Борис Иванович Морозов в шубе и в шапке сидел за своим столом и мерз. Приказывать затопить печи – дворню перепугать: свихнулся Борис Иванович. Целую неделю жара, в деревнях дождя крестными ходами у Бога вымаливают…
К делам было такое отвращение, что все бумаги, расходные и приходные книги с глаз долой – запер в ларцы. Чудилось, от бумаг рыбой несет – не светлица, а рыбный ряд.
Спасаясь от наваждения, Борис Иванович приказал принести в светлицу цветов и сердито покрикивал, когда его спрашивали, довольно ли. Лавки, подоконники, ларцы, пол, кроме дорожки до двери, заставили горшками, и в тех горшках был весь сад, все луговое московское лето.
Но цветы удивили и обрадовали на одно мгновение. Люди, чредой идущие перед внутренним взором, отвели глаза. Люди были болезнью старца. Жалкие, корыстные, с их неустанной ложью изо дня в день, из года в год, из века в век.

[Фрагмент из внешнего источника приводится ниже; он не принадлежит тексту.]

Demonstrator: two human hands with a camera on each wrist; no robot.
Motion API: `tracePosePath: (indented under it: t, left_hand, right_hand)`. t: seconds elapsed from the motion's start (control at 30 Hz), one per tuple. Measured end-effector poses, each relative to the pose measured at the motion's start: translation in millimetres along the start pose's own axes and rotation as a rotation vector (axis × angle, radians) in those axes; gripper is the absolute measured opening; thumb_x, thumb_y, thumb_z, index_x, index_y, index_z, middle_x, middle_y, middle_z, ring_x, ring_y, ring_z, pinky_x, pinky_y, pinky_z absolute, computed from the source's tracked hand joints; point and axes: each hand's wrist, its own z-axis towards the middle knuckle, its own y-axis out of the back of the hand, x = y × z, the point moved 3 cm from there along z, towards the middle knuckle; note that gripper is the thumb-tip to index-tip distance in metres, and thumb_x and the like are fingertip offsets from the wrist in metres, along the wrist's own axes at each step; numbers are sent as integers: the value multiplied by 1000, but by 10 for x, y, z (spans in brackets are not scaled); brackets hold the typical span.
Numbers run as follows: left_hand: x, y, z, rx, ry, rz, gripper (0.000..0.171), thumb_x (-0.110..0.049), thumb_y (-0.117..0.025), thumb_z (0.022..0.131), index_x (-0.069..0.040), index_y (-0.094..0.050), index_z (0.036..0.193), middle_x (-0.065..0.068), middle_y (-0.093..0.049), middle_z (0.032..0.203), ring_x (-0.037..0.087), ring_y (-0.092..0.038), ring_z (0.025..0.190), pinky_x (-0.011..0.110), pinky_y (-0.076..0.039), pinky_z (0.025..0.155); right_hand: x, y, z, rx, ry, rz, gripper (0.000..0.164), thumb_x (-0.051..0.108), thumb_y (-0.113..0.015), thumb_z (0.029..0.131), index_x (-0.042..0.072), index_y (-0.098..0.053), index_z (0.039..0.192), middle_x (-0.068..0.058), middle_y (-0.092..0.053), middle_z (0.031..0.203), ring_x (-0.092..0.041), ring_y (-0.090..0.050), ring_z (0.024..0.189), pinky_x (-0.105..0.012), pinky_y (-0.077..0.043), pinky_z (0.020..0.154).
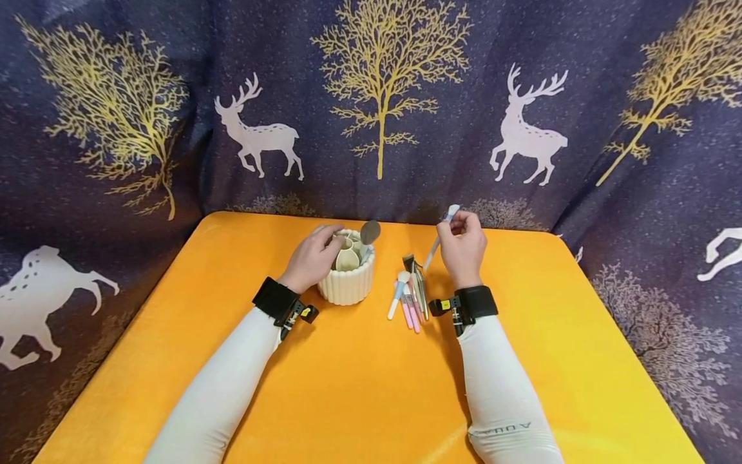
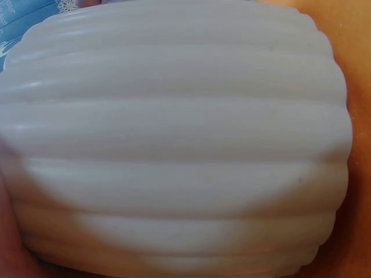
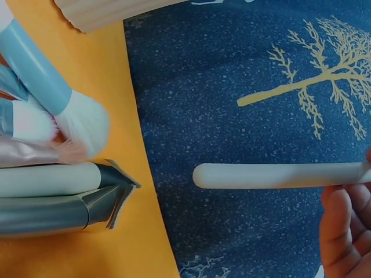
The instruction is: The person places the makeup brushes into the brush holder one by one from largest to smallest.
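Toward the far edge of the smooth orange surface (image 1: 353, 386), the right hand (image 1: 466, 248) pinches a slim, white-handled makeup brush (image 3: 278, 175) beside a pile of blue, pink and dark brushes (image 3: 49, 180); a slack pinch could drop it, a low sweep scatter them. The left hand (image 1: 313, 258) rests at the rim of a cream, ribbed, divided cup (image 1: 346, 288); whether it grips cannot be told. Uneven pressure might tip it. Navy deer-print curtain (image 1: 429, 154) bounds the far edge; wider room lies nearside.

Head: I'm looking forward, down.
Left wrist: I'm facing the cup (image 2: 174, 130) closely.
Right wrist: I'm sharing brushes (image 3: 37, 66) with head, nearer.
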Motion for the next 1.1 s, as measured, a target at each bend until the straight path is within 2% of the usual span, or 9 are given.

Угнетала беспомощность, некого было научить правильной жизни, правильному благородному правлению государством. Около царя – ни одного совестливого человека. Кого ни возьми, свой роток ближе, нежели царский. Ради себя, любимых, царю служат. Один Ордин-Нащокин безупречен, но дурак.
Посылал Борис Иванович полковника Лазорева на Украину. Охранял обоз с поташом. Привез умница Лазорев песенку, не поленился, записал.